### Required work
Copy every line that contains the string "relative" from the entries below.

### Record extracts
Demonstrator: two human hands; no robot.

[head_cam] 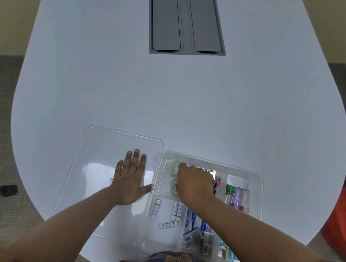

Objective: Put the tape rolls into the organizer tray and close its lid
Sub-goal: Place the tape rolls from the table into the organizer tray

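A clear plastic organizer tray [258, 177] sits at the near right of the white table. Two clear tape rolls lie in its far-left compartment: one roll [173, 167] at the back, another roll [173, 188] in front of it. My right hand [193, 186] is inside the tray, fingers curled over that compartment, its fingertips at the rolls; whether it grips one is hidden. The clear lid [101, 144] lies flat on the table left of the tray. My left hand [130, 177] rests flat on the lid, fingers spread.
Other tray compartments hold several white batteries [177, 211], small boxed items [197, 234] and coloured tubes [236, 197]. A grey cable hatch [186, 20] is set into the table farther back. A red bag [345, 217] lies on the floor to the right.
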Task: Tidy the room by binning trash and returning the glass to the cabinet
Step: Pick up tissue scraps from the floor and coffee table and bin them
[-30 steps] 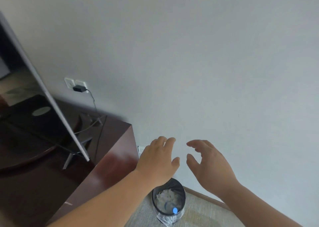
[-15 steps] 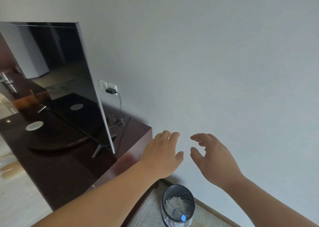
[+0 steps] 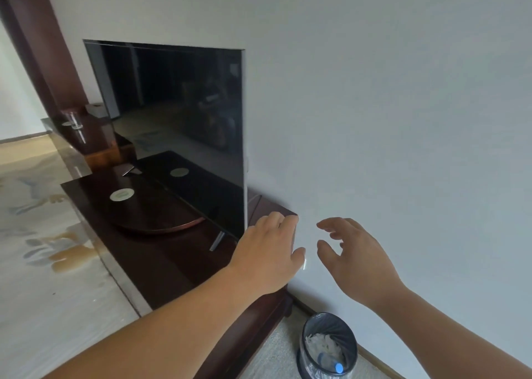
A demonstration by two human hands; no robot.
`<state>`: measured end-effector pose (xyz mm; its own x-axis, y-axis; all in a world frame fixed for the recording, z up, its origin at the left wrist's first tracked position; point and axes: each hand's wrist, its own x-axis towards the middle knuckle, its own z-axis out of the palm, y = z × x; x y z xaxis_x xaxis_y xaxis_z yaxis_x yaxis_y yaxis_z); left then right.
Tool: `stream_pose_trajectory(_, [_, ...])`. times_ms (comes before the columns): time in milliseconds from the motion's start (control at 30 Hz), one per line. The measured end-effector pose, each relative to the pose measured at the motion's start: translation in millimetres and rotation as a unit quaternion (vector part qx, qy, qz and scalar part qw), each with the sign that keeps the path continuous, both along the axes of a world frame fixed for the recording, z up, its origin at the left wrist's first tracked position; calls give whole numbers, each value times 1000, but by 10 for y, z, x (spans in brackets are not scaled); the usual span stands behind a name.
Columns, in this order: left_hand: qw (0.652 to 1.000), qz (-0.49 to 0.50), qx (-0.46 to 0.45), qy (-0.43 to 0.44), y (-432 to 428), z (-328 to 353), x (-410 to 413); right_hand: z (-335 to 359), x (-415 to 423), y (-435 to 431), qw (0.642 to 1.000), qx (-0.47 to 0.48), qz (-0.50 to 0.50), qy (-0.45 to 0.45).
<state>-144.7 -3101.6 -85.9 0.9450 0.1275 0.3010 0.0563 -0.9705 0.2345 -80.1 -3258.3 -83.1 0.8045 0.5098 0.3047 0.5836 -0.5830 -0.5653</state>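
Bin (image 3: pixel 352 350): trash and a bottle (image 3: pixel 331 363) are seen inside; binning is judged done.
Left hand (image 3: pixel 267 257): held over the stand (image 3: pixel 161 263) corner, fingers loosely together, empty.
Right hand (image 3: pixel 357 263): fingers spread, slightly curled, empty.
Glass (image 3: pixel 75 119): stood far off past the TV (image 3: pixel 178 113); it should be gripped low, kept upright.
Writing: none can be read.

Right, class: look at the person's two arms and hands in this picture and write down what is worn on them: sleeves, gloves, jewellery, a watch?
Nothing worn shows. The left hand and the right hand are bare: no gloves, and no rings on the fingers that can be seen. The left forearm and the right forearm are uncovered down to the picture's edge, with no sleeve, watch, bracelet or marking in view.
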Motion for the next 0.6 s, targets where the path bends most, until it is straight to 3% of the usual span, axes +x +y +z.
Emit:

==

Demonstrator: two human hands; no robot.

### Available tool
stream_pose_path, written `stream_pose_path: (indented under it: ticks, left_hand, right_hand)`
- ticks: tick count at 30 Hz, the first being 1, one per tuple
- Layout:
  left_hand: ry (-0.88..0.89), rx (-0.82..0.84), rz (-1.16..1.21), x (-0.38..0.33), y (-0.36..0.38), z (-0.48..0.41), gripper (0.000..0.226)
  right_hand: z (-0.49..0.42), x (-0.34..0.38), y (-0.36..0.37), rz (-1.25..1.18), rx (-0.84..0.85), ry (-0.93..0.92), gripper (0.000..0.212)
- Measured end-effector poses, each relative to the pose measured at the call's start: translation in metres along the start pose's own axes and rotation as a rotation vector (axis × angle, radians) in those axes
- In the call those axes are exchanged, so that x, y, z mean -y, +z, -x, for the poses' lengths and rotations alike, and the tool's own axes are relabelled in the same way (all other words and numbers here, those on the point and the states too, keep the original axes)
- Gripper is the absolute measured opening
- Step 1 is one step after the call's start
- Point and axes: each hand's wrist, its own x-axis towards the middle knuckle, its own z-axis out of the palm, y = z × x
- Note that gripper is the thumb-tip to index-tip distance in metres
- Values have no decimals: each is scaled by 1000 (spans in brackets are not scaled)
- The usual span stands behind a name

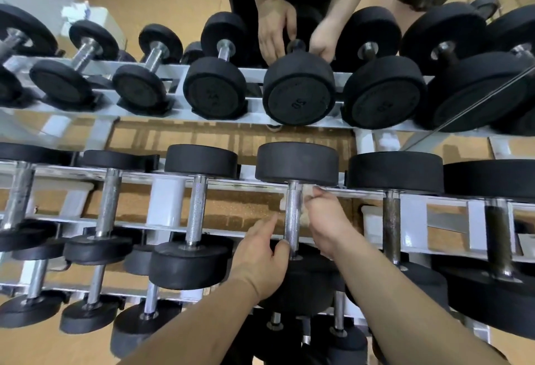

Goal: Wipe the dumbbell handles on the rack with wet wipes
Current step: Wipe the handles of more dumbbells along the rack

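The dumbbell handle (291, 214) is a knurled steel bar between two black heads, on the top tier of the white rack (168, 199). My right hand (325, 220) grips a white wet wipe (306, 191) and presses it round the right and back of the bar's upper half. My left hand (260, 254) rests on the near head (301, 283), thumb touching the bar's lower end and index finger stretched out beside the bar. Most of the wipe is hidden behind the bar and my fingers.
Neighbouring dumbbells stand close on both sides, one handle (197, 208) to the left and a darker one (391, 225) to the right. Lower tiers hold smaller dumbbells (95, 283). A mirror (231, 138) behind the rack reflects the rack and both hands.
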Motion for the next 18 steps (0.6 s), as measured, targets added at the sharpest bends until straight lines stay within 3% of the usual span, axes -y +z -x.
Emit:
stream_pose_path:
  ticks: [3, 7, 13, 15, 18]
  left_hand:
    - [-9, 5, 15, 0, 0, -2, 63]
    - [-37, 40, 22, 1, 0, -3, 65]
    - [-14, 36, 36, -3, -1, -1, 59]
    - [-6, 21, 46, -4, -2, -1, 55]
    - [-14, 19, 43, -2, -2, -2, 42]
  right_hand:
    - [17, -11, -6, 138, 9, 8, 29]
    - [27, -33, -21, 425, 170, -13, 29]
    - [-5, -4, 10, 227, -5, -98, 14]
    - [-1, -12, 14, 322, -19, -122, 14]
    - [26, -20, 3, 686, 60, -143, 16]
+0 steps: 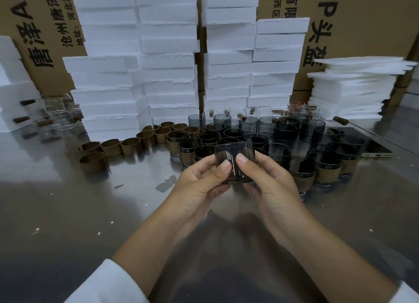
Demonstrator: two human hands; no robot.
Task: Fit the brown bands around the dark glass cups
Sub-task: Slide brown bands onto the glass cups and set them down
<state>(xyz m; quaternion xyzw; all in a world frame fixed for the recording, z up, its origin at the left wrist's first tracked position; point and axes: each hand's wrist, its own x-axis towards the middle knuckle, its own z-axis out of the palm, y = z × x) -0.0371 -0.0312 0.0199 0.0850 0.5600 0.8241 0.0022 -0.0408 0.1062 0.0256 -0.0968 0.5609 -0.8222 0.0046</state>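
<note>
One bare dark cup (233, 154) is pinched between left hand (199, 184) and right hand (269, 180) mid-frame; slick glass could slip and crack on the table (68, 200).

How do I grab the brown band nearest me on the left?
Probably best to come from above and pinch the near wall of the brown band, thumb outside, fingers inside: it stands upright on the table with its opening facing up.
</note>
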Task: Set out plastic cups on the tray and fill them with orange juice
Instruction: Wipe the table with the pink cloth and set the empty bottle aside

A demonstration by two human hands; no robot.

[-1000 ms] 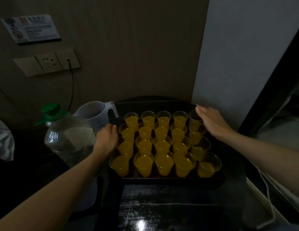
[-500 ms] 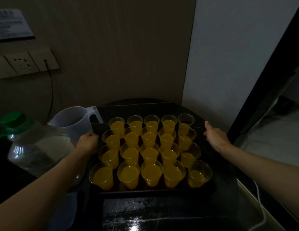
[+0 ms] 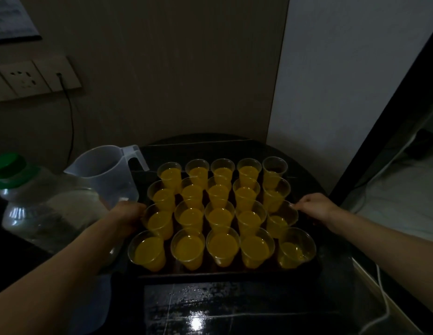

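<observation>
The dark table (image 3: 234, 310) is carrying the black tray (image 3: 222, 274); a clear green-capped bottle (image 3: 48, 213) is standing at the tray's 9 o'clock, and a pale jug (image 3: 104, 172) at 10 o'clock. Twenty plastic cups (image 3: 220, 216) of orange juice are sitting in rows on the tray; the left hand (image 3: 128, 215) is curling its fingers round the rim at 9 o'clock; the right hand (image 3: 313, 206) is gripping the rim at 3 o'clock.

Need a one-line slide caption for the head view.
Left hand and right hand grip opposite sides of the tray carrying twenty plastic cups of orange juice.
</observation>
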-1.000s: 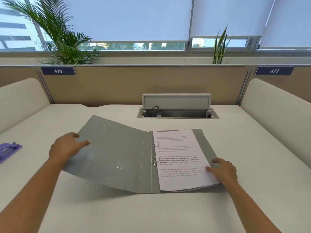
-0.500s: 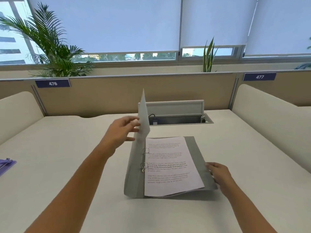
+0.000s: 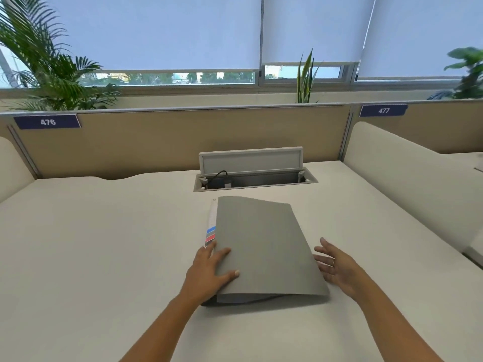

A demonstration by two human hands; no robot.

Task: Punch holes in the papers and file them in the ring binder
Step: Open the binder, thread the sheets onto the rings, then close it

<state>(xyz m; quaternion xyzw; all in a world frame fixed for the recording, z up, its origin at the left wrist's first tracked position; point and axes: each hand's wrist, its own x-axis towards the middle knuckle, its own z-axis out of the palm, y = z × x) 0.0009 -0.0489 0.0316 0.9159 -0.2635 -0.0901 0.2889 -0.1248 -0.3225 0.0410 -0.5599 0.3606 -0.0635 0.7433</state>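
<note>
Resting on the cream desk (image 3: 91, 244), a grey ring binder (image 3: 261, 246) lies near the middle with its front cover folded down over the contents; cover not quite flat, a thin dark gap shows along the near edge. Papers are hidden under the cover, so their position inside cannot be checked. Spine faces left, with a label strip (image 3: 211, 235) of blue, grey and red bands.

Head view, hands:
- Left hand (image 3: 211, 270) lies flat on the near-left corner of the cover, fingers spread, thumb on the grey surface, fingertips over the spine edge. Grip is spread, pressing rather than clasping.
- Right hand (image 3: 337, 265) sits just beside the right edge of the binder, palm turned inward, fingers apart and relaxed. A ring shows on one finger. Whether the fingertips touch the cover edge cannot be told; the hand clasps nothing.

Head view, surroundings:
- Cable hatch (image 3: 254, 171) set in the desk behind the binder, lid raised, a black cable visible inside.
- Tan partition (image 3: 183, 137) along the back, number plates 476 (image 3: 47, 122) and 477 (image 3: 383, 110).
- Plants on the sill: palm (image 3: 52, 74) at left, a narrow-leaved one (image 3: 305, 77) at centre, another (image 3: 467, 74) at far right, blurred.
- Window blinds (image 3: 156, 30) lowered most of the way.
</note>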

### Expected answer
Tool: `stream_pose_trajectory(_, [_, ...])`. times_ms (comes before the columns): time in milliseconds from the motion's start (control at 30 Hz), one per line. The measured end-effector pose, each relative to the pose measured at the motion's start: translation in millimetres and rotation as a unit quaternion (vector part qx, qy, qz and scalar part qw), each with the sign that keeps the path continuous, both along the axes of a world frame fixed for the recording, z up, its origin at the left wrist's first tracked position; calls give whole numbers, each value times 1000, but by 10 for y, z, x (spans in brackets are not scaled); the usual span stands behind a name.
- Measured end-effector poses, each relative to the pose measured at the call's start: translation in metres along the start pose's own axes and rotation as a rotation vector (axis × angle, radians) in those axes

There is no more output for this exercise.